Let's take a look at four stocks -- MannKind (NASDAQ:MNKD), Dicerna Pharmaceuticals (NASDAQ:DRNA), Flamel Technologies (NASDAQ:FLML), and Merck (NYSE:MRK) -- which could all loom large in biotech headlines this Monday morning.
All eyes on MannKind following the FDA approval of Afrezza
MannKind is up more than 11% in pre-market trading this morning, in response to the FDA approval of Afrezza, its inhalable insulin for type 1 and type 2 diabetes, last Friday.
Afrezza was approved earlier than expected, but a boxed warning for patients with respiratory issues dampened optimism. Following Afrezza's approval on Friday afternoon, the stock initially soared nearly 5%, then fell, before finishing the day down nearly 6% as investors digested the news.
Despite its boxed warnings, analysts believe that Afrezza could generate peak annual sales of $600 million. Afrezza has several key advantages over Pfizer's ill-fated inhalable insulin Exubera, including a smaller inhaler, a faster acting insulin analog compared to Exubera's human insulin, and easy-to-remember linear doses compared to Exubera's confusing non-linear dosage pattern.
Afrezza's future hinges on three main things -- comparisons to insulin analogs like Novo Nordisk's Novolog, its final price (Exubera was more expensive than injected insulin), and marketing partner (what sort of deal, and if one occurs). I think MannKind needs a major partner to launch Afrezza, since the company finished last quarter with only $36 million in cash but $174 million in debt.
Dicerna soars on promising data for DCR-PH1
Shares of Dicerna Pharmaceuticals are up more than 5% in pre-market trading, after the company announced the presentation of clinical data demonstrating the promise of DCR-PH1, its experimental treatment for primary hyperoxaluria type 1 (PH1), a rare inherited liver disorder which results in progressive kidney damage. The research was presented at the 11th International Primary Hyperoxaluria Workshop in Chicago.
Preclinical studies showed that DCR-PH1 provided long-term inhibition of HAO1, a gene implicated in the progression of PH1, in a mouse model. Researchers noted a 97% reduction of the HAO transcript in the liver and a significant decline in urinary oxalate levels, a key benchmark for PH1. Keep in mind, this was a preclinical trial, so it's hard to assign any real value to the drug until we have at least some data from human trials, but the initial data appear positive.

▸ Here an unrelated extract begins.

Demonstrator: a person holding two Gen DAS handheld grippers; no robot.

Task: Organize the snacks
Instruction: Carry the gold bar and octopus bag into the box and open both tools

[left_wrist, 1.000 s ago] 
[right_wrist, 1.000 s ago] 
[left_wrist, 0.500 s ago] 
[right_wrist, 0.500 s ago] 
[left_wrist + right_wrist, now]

Dicerna specializes in RNA-interfering drugs. Its pipeline consists of five treatments, one of which has reached phase 1 trials. Dicerna intends to initiate phase 1 trials for DCR-PH1 in 2015.
FDA approves Flamel's Vazculep
Shares of Flamel Technologies are up more than 5% in pre-market trading this morning, after the FDA approved Vazculep, a treatment for clinically important hypotension in an operating room anesthesia setting. Flamel also secured approval of Bloxiverz, an intravenous drug which reverses the effects of non-depolarizing neuromuscular blocking agents after surgery, last June.
Flamel launched Bloxiverz during the first quarter of 2014, which contributed to a 78.5% year-over-year gain in total revenues to $9.2 million. Flamel's stock has rallied over 100% over the past 12 months.
Merck submits pembrolizumab for approval in Europe
Last but not least, Merck has announced that the European Medicines Agency (EMA) has accepted Merck's marketing authorization application for pembrolizumab (MK-3475), its investigational anti-PD-1 antibody for the treatment of advanced melanoma.
Pembrolizumab is an immunotherapy drug, designed to reactivate anti-tumor immunity in patients. It is currently being evaluated as a potential treatment for over 30 types of cancers as a monotherapy or combination treatment. The company's biologics license application (BLA) for the drug is currently under priority review by the FDA with a PDUFA date of October 28, 2014. The drug has also been designated as a breakthrough therapy for advanced melanoma. Pembrolizumab is expected to generate annual sales of $500 million based on the melanoma indication, and up to $3 billion based on additional indications.